| What you need to do |
Output the listing below verbatim, without images.

| Raw data |
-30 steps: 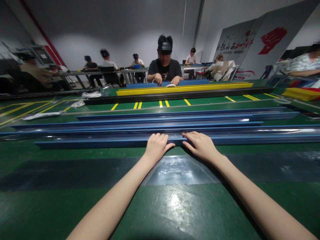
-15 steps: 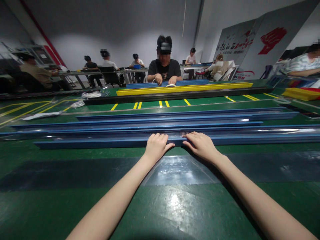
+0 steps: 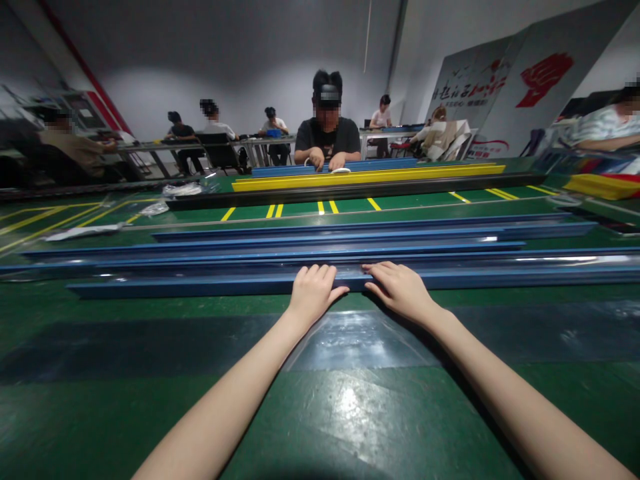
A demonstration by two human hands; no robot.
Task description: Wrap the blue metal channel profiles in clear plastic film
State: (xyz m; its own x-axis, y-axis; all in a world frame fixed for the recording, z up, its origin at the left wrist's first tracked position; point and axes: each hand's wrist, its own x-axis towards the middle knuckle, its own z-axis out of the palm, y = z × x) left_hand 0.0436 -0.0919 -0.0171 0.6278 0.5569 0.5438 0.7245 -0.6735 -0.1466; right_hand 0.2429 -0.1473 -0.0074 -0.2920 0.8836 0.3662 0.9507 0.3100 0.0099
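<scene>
A long blue channel-shaped strip point(image 3: 175, 289) lies across the green table in front of me. My left hand point(image 3: 313, 295) is closed over its near wall, fingers inside and thumb along the front. A short way to the right, my right hand point(image 3: 403, 288) grips the same wall, its fingertips reaching into the channel. Shiny clear film point(image 3: 345, 271) shows inside the channel between the hands. Below my wrists, a wide strip of clear plastic film point(image 3: 355, 340) lies flat on the table.
More blue strips point(image 3: 280, 248) lie just behind. Farther off are a black strip point(image 3: 350, 190), a yellow strip point(image 3: 400, 175) and a plastic bag point(image 3: 185, 190). A co-worker point(image 3: 327, 133) sits opposite, hands on a white ring-shaped item point(image 3: 341, 170). Yellow tape lines mark the table.
My right fingertips have slid very slightly left along the channel; my left hand has stayed put. The co-worker's hand by the white item has moved a little to the left.
</scene>
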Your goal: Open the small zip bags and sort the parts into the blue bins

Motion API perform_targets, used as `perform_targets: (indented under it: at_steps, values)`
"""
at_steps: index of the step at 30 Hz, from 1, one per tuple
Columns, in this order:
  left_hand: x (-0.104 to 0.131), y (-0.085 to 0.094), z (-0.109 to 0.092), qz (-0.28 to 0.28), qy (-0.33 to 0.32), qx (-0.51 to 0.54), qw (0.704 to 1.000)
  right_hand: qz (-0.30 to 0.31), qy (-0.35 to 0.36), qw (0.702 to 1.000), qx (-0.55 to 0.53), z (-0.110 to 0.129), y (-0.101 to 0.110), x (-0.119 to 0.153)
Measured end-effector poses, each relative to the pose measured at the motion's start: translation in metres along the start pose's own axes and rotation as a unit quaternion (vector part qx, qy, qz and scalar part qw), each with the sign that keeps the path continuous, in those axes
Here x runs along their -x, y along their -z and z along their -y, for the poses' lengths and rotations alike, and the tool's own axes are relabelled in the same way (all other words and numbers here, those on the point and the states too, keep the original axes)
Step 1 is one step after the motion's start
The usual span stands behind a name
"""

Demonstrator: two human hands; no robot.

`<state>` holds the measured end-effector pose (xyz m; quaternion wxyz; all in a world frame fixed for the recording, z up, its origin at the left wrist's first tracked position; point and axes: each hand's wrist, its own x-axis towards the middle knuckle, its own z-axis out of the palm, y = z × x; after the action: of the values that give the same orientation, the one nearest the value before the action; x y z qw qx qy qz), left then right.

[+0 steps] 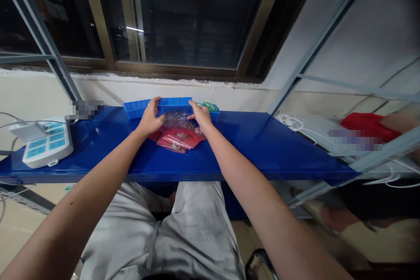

| Exercise solution |
-30 steps: 
-15 steps: 
+0 steps: 
A demonstration by two human hands; no robot.
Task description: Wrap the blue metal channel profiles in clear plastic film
State: (xyz m; its own x-axis, y-axis; all in a world frame fixed for the recording, z up, its origin at the left wrist's first tracked position; point and axes: each hand's wrist, its own x-axis towards the middle knuckle, its own z-axis out of the palm, y = z × x) left_hand 0.0436 -0.0919 -0.0171 0.6278 0.5569 0.5438 0.7245 -0.6735 -0.1466; right_hand 0.2429 -0.1473 -0.0074 -0.2920 0.8836 0.3662 0.9507 0.3100 0.0099
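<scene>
A long blue channel-shaped strip point(image 3: 175, 289) lies across the green table in front of me. My left hand point(image 3: 313, 295) is closed over its near wall, fingers inside and thumb along the front. A short way to the right, my right hand point(image 3: 403, 288) grips the same wall, its fingertips reaching into the channel. Shiny clear film point(image 3: 345, 271) shows inside the channel between the hands. Below my wrists, a wide strip of clear plastic film point(image 3: 355, 340) lies flat on the table.
More blue strips point(image 3: 280, 248) lie just behind. Farther off are a black strip point(image 3: 350, 190), a yellow strip point(image 3: 400, 175) and a plastic bag point(image 3: 185, 190). A co-worker point(image 3: 327, 133) sits opposite, hands on a white ring-shaped item point(image 3: 341, 170). Yellow tape lines mark the table.
My right fingertips have slid very slightly left along the channel; my left hand has stayed put. The co-worker's hand by the white item has moved a little to the left.
</scene>
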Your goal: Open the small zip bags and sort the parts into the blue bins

Motion API perform_targets, used as `perform_targets: (indented under it: at_steps, values)`
"""
at_steps: index of the step at 30 Hz, from 1, one per tuple
Columns, in this order:
  left_hand: x (-0.104 to 0.131), y (-0.085 to 0.094), z (-0.109 to 0.092), qz (-0.28 to 0.28), qy (-0.33 to 0.32), qx (-0.51 to 0.54), qw (0.704 to 1.000)
  right_hand: qz (-0.30 to 0.31), qy (-0.35 to 0.36), qw (0.702 to 1.000), qx (-0.55 to 0.53), z (-0.110 to 0.129), y (-0.101 to 0.110), x (-0.119 to 0.153)
Measured end-effector poses, each relative to the pose measured at the motion's start: translation in metres along the start pose's own axes and rotation as a unit quaternion (vector part qx, qy, qz and scalar part qw), each with the sign that keeps the path continuous, in those axes
Here x runs along their -x, y along their -z and z along their -y, for the poses' lengths and rotations alike, and the tool's own axes are relabelled in the same way (all other words and numbers here, those on the point and the states too, keep the original axes)
Step 1 is one step after the motion's start
The usual span stands behind a name
"""

Demonstrator: two human hands; no robot.

`<state>` holds the measured end-effector pose (xyz m; quaternion wxyz; all in a world frame fixed for the recording, z up, its origin at the left wrist's first tracked position; point and axes: each hand's wrist, its own x-axis towards the middle knuckle, its own z-axis out of the palm, y = z × x; after the action: of the values that give the same orientation, the one nearest the value before the action; x y z qw qx qy qz), left then right.

[+0 steps] 

The answer was written out completely.